» **Task brief**
Please retype the material beneath this task exactly, starting with its first line and finishing with the line containing "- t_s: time".

» **Provided data**
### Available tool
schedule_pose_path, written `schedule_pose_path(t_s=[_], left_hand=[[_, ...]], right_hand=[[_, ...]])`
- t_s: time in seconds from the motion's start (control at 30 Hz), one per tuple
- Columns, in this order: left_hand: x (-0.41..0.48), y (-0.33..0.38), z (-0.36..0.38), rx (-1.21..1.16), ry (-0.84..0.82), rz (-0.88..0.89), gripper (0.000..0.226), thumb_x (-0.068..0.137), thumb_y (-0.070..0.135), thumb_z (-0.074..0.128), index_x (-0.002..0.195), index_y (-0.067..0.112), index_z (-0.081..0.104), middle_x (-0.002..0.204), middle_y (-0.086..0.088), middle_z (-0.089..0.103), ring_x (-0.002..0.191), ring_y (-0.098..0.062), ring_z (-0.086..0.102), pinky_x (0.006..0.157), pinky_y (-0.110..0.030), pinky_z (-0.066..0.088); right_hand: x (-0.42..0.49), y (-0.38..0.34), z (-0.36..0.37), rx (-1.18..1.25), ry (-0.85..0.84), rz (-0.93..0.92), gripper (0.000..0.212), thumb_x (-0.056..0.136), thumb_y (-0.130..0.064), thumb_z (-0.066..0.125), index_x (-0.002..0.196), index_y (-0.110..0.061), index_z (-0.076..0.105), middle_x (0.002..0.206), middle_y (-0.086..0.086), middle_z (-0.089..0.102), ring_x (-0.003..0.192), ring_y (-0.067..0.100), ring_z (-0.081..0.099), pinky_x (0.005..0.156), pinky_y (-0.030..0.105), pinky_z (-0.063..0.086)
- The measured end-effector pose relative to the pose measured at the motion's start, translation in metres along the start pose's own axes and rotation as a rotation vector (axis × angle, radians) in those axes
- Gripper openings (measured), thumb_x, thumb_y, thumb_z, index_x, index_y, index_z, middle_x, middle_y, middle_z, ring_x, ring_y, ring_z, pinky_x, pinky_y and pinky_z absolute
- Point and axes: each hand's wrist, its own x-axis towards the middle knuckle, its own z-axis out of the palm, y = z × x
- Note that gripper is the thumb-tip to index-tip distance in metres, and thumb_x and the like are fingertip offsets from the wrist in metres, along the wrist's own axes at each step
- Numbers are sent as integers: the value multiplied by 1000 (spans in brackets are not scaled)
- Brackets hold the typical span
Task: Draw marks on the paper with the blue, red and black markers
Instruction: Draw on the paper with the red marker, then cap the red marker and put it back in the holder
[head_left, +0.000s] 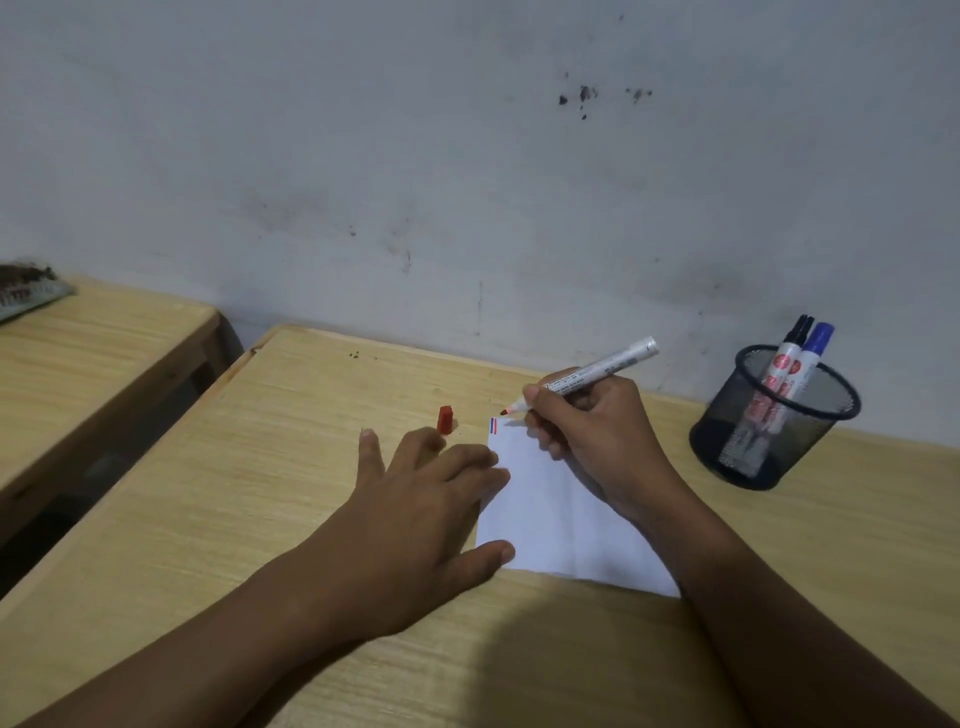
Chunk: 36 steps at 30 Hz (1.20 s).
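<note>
Paper (558, 512) edges under both hands.

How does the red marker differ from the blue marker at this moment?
The red marker is gripped in the right hand, tip just above the paper; the blue marker stands in the mesh cup. The red marker is uncapped, its red cap on the table; the blue marker is capped. The red marker lies tilted; the blue marker is near upright. Both have white barrels.
</note>
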Motion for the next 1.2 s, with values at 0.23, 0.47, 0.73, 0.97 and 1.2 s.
schedule_pose_path(t_s=[0.23, 0.47, 0.73, 0.97, 1.2], left_hand=[[3, 0, -9, -190, 414, -108, 44, 79, 68, 54, 111, 38, 59, 113, 20, 53, 112, -5, 45, 115, -53, 12], [34, -10, -34, -63, 317, -347, 24, 91, 51, 53, 101, 37, 69, 89, 12, 69, 103, -13, 55, 89, -40, 23], [25, 70, -103, -855, 479, -150, 6, 83, 29, 77, 87, 25, 75, 84, 9, 78, 83, -6, 69, 75, -24, 51], [24, 142, -140, -991, 420, 113, 14, 86, 20, 74, 100, 23, 79, 95, 9, 78, 97, -4, 70, 85, -21, 53], [46, 186, -148, -723, 720, 177, 15, 79, 22, 81, 91, 30, 80, 77, 17, 73, 77, -6, 61, 66, -15, 42]], right_hand=[[-11, -47, -22, 251, 129, -72, 14, 93, -12, 70, 91, 2, 73, 70, 12, 69, 57, 17, 57, 51, 24, 49], [-56, -79, -43, 220, 137, -93, 17, 92, -10, 70, 90, 7, 70, 68, 14, 68, 55, 18, 56, 47, 25, 47], [-97, -128, -70, 173, 186, -163, 18, 94, -10, 68, 90, 7, 71, 66, 11, 69, 52, 18, 56, 46, 25, 46], [-133, -175, -94, 96, 171, -252, 17, 94, -15, 69, 82, -4, 75, 68, 10, 69, 57, 17, 57, 51, 27, 46], [-143, -198, -133, 75, 210, -180, 26, 91, -30, 72, 79, -6, 72, 57, 0, 59, 50, 11, 50, 51, 25, 43]])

» **Task output**
### Available tool
schedule_pose_path, written `schedule_pose_path(t_s=[_], left_hand=[[_, ...]], right_hand=[[_, ...]])`
- t_s: time in seconds from the motion's start (control at 30 Hz), one per tuple

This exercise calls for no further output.